**What the task asks:**
Write out exactly the lines from the one that contains "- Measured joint" down to the last line of the material below, keeping both ends and omitting pictures.

== Stored data

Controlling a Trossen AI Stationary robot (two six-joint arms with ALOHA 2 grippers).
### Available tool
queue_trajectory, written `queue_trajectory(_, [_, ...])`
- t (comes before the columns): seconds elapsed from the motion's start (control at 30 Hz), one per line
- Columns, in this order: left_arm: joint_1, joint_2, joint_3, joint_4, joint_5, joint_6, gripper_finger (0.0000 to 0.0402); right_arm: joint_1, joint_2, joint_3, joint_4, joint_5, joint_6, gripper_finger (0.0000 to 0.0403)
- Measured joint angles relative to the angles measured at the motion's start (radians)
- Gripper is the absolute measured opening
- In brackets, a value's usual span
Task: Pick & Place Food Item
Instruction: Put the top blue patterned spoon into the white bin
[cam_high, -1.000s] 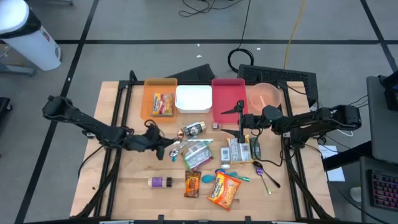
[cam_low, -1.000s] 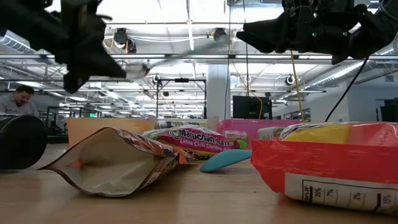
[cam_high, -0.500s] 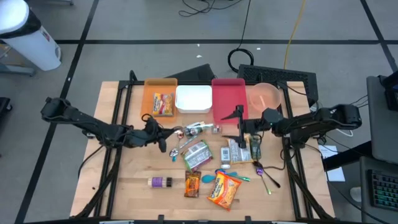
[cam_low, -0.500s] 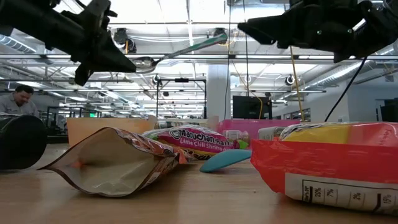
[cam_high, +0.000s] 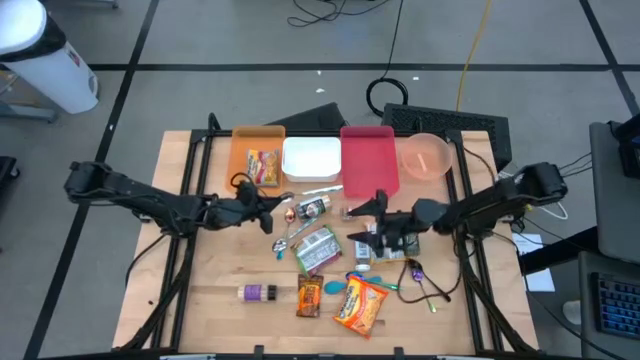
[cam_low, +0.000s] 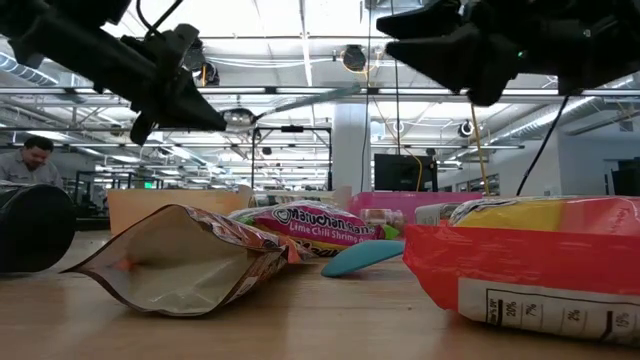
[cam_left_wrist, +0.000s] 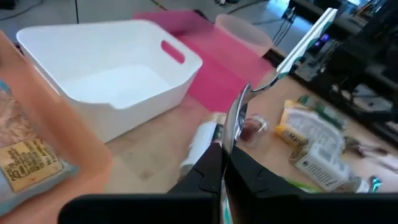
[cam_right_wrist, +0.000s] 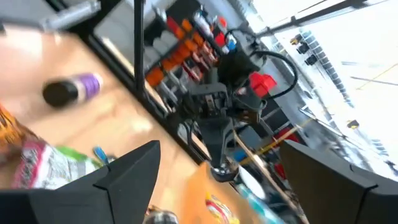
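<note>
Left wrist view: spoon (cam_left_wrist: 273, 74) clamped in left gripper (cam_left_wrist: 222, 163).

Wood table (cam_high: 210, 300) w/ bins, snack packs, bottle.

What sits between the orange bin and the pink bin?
A white bin sits between the orange bin and the pink bin, seen in the high view.

L gripper (cam_high: 272, 203) lifts spoon (cam_high: 300, 194) by white bin (cam_high: 311, 160); R gripper (cam_high: 362, 224) (jaws apart) above pkts.
</note>
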Motion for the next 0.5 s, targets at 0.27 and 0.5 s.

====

**Answer:**
- Measured joint angles relative to the angles measured at the motion's start (radians)
- Gripper is the absolute measured opening
- In brackets, a value's usual span
Task: Pick & Place Food Item
Instruction: Put the top blue patterned spoon into the white bin
[cam_high, -1.000s] 
[cam_low, -1.000s] 
[cam_high, -0.500s] 
[cam_low, -0.500s] 
[cam_high, +0.000s] 
[cam_low, +0.000s] 
[cam_left_wrist, +0.000s] 
[cam_right_wrist, +0.000s] 
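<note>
Left wrist view: spoon (cam_left_wrist: 273, 74) clamped in left gripper (cam_left_wrist: 222, 163).

Wood table (cam_high: 210, 300) w/ bins, snack packs, bottle.

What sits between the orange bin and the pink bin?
A white bin sits between the orange bin and the pink bin, seen in the high view.

L gripper (cam_high: 272, 203) lifts spoon (cam_high: 300, 194) by white bin (cam_high: 311, 160); R gripper (cam_high: 362, 224) (jaws apart) above pkts.
</note>
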Motion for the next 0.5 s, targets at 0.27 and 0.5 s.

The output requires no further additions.